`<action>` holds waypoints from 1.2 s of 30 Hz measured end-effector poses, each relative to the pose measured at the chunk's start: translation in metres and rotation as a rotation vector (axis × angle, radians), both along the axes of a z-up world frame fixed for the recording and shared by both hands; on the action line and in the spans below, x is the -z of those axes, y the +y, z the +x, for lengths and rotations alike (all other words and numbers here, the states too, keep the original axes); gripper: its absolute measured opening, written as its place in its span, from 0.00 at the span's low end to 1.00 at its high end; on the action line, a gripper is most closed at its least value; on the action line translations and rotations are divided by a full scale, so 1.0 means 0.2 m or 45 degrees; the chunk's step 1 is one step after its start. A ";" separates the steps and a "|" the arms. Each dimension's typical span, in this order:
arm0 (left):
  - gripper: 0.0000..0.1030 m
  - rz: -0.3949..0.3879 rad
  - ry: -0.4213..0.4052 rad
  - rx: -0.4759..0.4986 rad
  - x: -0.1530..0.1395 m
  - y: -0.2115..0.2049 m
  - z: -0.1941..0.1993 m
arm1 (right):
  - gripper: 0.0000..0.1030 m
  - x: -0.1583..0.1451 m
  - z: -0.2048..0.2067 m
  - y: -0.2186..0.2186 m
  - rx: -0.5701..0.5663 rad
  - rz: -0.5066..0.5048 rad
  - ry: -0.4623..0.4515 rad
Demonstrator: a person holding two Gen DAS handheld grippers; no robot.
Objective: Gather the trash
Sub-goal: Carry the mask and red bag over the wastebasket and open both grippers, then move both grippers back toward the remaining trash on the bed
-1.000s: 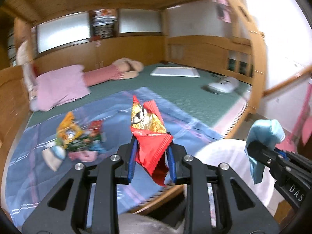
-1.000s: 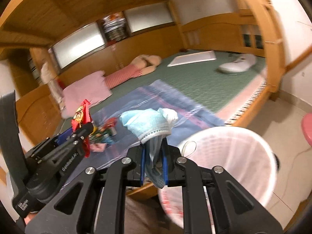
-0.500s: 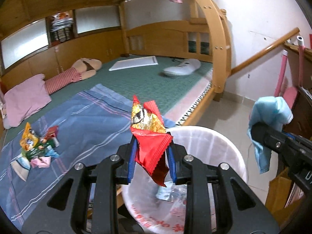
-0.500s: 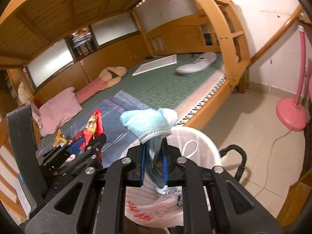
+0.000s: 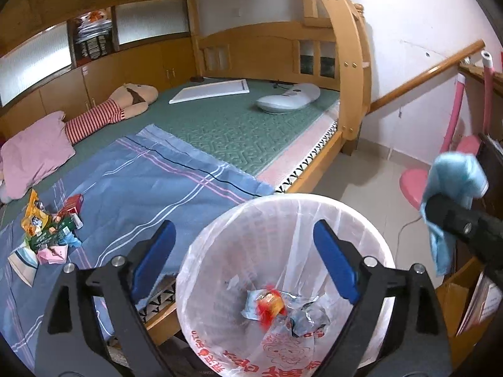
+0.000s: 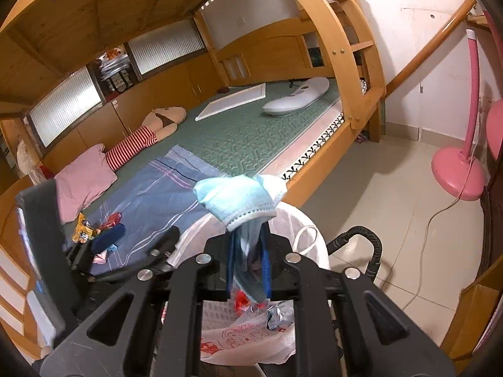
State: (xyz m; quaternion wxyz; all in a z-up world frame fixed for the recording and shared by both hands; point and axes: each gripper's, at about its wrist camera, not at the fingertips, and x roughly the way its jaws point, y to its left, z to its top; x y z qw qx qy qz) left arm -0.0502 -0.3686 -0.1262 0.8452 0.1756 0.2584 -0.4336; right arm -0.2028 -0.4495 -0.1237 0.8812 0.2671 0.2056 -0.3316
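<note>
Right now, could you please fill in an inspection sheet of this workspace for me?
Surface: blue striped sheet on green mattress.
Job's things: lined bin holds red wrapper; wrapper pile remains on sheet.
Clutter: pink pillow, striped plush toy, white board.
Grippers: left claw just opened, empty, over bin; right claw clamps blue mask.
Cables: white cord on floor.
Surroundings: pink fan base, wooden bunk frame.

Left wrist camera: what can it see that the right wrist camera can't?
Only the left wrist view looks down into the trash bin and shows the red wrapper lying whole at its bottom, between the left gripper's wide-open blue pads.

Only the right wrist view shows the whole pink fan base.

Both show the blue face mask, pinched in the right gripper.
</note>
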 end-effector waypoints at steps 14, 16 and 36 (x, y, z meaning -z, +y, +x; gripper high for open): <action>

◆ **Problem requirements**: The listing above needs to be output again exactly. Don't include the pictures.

◆ **Task answer**:
`<action>` holds waypoints from 1.2 s of 30 Hz measured end-effector poses, each relative to the pose measured at the chunk's start: translation in metres and rotation as a rotation vector (axis × angle, radians), both along the axes of a z-up world frame fixed for the recording and shared by both hands; on the action line and in the spans below, x is the -z of those axes, y the +y, z the +x, for lengths and rotations alike (all other words and numbers here, the states too, keep the original axes); gripper: its absolute measured opening, written as its place in its span, from 0.00 at the span's low end to 1.00 at its high end; on the action line, a gripper is most closed at its least value; on the action line translations and rotations are divided by a full scale, so 1.0 means 0.2 m or 45 degrees; the chunk's step 1 is one step after its start. A ";" separates the steps and a "|" the arms. Each dimension's typical span, in this order:
arm0 (left):
  - gripper: 0.0000..0.1030 m
  - rz: -0.3949..0.3879 rad
  - ry: -0.4213..0.4052 rad
  - rx: -0.4759..0.4986 rad
  - x: -0.1530..0.1395 m
  - y: -0.2115..0.2049 m
  - z: -0.1941..0.1993 m
arm1 (right):
  - gripper: 0.0000..0.1030 m
  - x: -0.1583..0.1451 m
  - z: -0.2048..0.2067 m
  - y: -0.2186..0.2186 m
  - rx: -0.5701..0.5663 rad
  - rz: -0.5066..0.5048 rad
  - ry: -0.4623..0.4515 rad
Demonstrator: a person holding two Gen DAS handheld grippers; no robot.
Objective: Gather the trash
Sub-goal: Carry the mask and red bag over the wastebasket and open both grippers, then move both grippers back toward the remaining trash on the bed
-1.000s: 
-1.000s: 
-0.500s: 
-0.500s: 
+0.000s: 
+0.000s: 
State: (xyz m; quaternion wxyz; all in a z-up world frame fixed for the recording and shared by both hands; point and axes: each gripper's, at about its wrist camera, not at the fingertips, and x roughly the way its jaws point, y to its left, z to its top; x y z qw qx qy qz) left arm -0.0502 -0.3686 -0.1262 0.8452 0.1756 0.2584 -0.4336; right arm -0.2028 -0.4495 -0.1237 0.8812 0.2671 0.2056 -0.3316
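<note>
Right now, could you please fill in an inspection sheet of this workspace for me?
Surface: blue striped sheet on green mattress.
Job's things: lined bin holds red wrapper; wrapper pile remains on sheet.
Clutter: pink pillow, striped plush toy, white board.
Grippers: left claw just opened, empty, over bin; right claw clamps blue mask.
Cables: white cord on floor.
Surroundings: pink fan base, wooden bunk frame.

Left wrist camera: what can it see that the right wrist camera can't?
Only the left wrist view looks down into the trash bin and shows the red wrapper lying whole at its bottom, between the left gripper's wide-open blue pads.

Only the right wrist view shows the whole pink fan base.

Both show the blue face mask, pinched in the right gripper.
</note>
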 end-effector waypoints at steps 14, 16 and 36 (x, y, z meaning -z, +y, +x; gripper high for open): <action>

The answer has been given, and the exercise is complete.